In his first book, artist and writer Cieradkowski combines a passion for the sport (nurtured by his late father, who he says inspired this project) with his credentials as a graphic designer, where his credits include the graphics at the Baltimore Orioles’ Camden Yards.
This book represents a natural progression from the author’s Infinite Baseball Card Set blog, where he continues to design cards for players who never had them (as well as some who have)—not the bubble-gum cards of the modern era but “the beautiful old tobacco cards that were manufactured at the turn of the century.” Such illustrations—and others, some full page—accompany anecdotal remembrances of the famous (at early stages of their careers), the infamous (the Black Sox and more violent criminals), the little known and those better known for other achievements. If you want a baseball card illustration of Eisenhower, Castro and Sinatra, this is your book.
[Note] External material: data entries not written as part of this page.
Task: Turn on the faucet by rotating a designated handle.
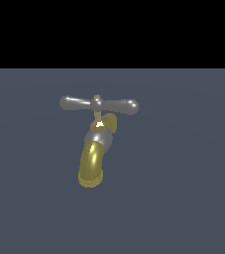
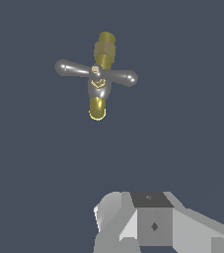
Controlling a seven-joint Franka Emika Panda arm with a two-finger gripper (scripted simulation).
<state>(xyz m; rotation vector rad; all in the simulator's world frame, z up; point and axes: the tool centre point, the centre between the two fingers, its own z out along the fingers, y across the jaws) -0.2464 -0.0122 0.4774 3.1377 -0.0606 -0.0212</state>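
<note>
handle [image 1: 98, 104] | crossbar lies level, spanning exterior view's left-right | faucet [image 1: 96, 144] spout curves down | gripper [image 2: 155, 222] state: cannot tell

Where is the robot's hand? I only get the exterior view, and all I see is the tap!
Observer: The wrist view shows part of the gripper. It is well apart from the faucet and touches nothing.
Operator: Is it open?
Observer: I cannot tell. Its fingertips are not in that picture.
Operator: What's on the tap's back side?
Observer: A ribbed brass fitting sticks out past the handle, on the side opposite the spout.
</note>
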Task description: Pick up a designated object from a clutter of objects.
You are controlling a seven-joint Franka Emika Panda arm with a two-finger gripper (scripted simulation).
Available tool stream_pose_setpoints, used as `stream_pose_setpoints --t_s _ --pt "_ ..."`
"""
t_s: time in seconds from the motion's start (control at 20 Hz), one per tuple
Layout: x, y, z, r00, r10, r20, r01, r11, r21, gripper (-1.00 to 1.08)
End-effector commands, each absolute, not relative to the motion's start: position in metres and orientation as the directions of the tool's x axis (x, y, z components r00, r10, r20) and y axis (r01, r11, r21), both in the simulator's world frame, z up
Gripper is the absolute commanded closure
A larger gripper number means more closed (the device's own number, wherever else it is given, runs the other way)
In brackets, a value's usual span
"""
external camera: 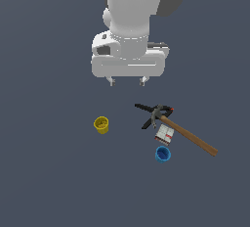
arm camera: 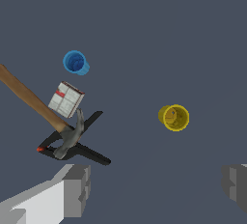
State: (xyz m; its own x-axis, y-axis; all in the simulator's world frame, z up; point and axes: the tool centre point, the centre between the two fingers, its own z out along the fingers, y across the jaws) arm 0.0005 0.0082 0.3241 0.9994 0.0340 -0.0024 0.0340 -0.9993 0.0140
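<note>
The black spring clamp (external camera: 148,109) lies on the dark floor, its two handles splayed, a red-orange mark at its pivot. In the wrist view the clamp (arm camera: 89,153) lies partly under the grey head of the hammer. My gripper (external camera: 127,80) hangs above the floor, up and toward the exterior view's left of the clamp, apart from it. It is open and empty. Its two fingers (arm camera: 77,189) show wide apart in the wrist view, with the gripper (arm camera: 157,189) midway between them.
The wooden-handled hammer (external camera: 190,137) crosses the clamp, head on it. A small white and red box (external camera: 164,134) touches the hammer handle. A blue cup (external camera: 162,154) stands below the box. A yellow cup (external camera: 101,124) stands apart at the exterior view's left.
</note>
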Motion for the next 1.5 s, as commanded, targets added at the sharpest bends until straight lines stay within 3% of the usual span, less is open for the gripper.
stream_pose_setpoints --t_s 0.0,0.75,1.15,1.45 --pt "0.000 0.008 0.324 0.999 0.034 -0.002 0.034 -0.999 0.014 -0.20" --pt "-0.001 0.013 0.311 0.995 0.096 -0.013 0.096 -0.995 0.023 -0.20" --pt "-0.015 0.031 0.242 0.947 0.311 -0.081 0.318 -0.945 0.079 -0.20" --pt "-0.047 0.056 0.162 0.801 0.572 -0.175 0.592 -0.801 0.091 -0.20"
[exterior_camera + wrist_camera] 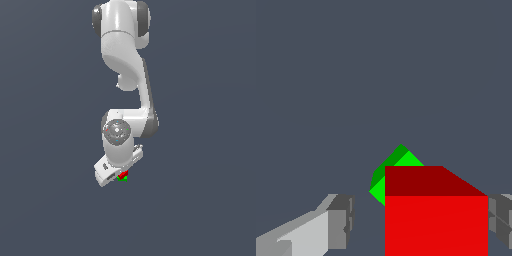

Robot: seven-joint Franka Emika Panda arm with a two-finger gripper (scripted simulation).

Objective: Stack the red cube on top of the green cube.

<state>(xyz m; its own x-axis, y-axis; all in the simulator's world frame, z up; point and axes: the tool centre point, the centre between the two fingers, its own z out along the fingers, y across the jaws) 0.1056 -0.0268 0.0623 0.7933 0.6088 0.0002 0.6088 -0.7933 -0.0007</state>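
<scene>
The red cube (pixel 436 220) fills the space between my gripper's (pixel 419 222) fingers in the wrist view. It touches one grey fingertip (pixel 500 217), while a gap separates it from the other fingertip (pixel 340 222), so the gripper is open. The green cube (pixel 398 165) lies beyond the red cube, rotated relative to it and largely hidden by it. In the exterior view the white gripper (pixel 119 172) covers most of both cubes; a bit of the red cube (pixel 123 173) shows with a sliver of the green cube (pixel 123 178) right below it. Whether red rests on green I cannot tell.
The plain dark grey floor (pixel 200 210) surrounds the cubes in both views. The white arm (pixel 122 60) rises over the scene in the exterior view.
</scene>
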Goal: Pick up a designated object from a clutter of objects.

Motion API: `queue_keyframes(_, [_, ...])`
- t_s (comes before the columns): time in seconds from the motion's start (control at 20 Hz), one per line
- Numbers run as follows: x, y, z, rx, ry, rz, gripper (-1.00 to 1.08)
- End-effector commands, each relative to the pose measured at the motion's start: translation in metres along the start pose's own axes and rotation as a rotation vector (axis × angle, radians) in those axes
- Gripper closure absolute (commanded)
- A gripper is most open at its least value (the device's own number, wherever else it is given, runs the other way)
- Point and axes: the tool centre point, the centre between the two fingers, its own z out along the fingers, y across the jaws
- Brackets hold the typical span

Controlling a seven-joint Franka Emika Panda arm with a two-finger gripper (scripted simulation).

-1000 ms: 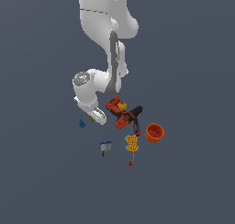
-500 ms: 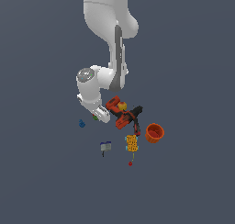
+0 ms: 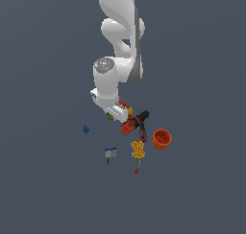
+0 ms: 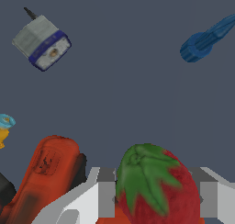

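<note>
Exterior view: strawberry (image 3: 110, 116), seemingly gripped, above plain grey floor (image 3: 48, 190).

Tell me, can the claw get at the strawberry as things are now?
Probably yes. In the wrist view the strawberry already sits between the claw's fingers, with nothing in front of it. The drill lies beside, apart from it.

A matt red strawberry (image 4: 156, 186) with dull green leaf patches sits between the gripper (image 4: 156, 198) and its flat, unpolished grey-white fingers (image 4: 104, 195). The drill (image 4: 43, 177) at its 9 o'clock shows smooth red plastic-like casing. The arm (image 3: 117, 46) has a glossy white shell; the cup (image 3: 162, 138) looks smooth orange.
</note>
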Motion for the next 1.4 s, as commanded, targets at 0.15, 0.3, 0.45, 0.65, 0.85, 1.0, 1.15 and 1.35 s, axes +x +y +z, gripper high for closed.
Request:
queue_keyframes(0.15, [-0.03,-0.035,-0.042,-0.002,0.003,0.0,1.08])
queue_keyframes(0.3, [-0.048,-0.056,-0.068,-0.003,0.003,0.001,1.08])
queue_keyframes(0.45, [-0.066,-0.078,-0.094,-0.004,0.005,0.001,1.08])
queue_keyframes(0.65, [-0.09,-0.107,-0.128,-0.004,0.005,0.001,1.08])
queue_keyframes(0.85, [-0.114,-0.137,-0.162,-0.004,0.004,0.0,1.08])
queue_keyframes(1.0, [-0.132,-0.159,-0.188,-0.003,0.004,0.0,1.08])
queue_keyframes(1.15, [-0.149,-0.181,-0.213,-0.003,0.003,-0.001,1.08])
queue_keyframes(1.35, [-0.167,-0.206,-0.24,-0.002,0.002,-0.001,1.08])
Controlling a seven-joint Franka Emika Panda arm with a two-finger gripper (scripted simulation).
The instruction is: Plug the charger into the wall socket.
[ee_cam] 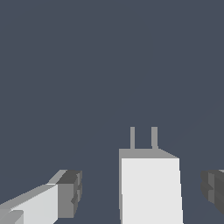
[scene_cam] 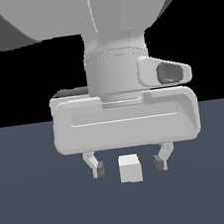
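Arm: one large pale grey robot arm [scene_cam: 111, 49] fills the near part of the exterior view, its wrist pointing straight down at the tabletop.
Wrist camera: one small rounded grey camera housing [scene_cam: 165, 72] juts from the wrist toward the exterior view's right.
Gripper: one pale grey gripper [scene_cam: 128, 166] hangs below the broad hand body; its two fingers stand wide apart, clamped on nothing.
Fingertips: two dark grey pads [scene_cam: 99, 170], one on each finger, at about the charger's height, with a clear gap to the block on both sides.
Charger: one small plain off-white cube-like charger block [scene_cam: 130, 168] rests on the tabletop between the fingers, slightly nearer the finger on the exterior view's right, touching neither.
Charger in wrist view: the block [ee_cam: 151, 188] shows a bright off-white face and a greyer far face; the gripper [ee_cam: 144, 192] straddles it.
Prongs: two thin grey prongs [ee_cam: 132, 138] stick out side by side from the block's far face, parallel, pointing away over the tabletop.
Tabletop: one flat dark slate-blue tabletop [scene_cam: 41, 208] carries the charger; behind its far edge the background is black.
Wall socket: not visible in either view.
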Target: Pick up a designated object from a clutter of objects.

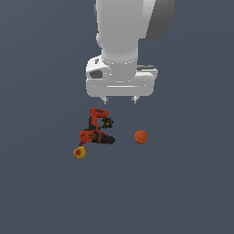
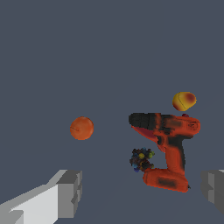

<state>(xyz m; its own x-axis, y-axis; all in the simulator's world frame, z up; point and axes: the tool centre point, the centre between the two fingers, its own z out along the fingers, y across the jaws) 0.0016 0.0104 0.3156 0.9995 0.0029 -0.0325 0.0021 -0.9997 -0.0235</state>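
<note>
White arm's gripper [image 1: 120, 99] hangs above the clutter, fingers spread wide, nothing between them; likely positioned high to survey before descending. Red-and-black power drill [image 1: 96, 130] lies on its side on the grey floor. Plain orange-red ball [image 1: 141, 136] sits apart, toward the exterior view's right. Target yellow ball with red blotches [image 1: 80, 153] rests just beside the drill's chuck end. Small multicoloured speckled cluster [image 2: 141, 159] near the drill handle.

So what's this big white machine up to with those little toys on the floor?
A white robot arm hangs its gripper open above three small things and holds none of them. It is meant to pick up the yellow-and-red ball, which lies close beside the red-and-black power drill. A plain orange-red ball lies apart on the drill's other side. A small dark multicoloured clump lies by the drill too. Nothing has been lifted yet.
</note>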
Prodigious research informs both the art and the text, though much within the latter will be familiar to those who have read the same baseball books the artist has. But even the well-known career of Pete Reiser, “the stuff of tragic legend,” merits celebrating again, while the tales of radicals who immigrated to Russia and brought baseball with them or the hurlers who used their strong arms with hand grenades (American and Japanese alike) will be fresh for all but the most ardent baseball historians. Pretty much every country where there is baseball has its own Babe Ruth, and they’re all represented here (as is Ruth). While newer generations of baseball fanatics have become more numbers oriented, the author is an old-school throwback who highlights the players in terms of their personalities. He effectively evokes a golden era of what was once the national pastime.
Baseball fanatics will love this illumination of the sport’s colorful past.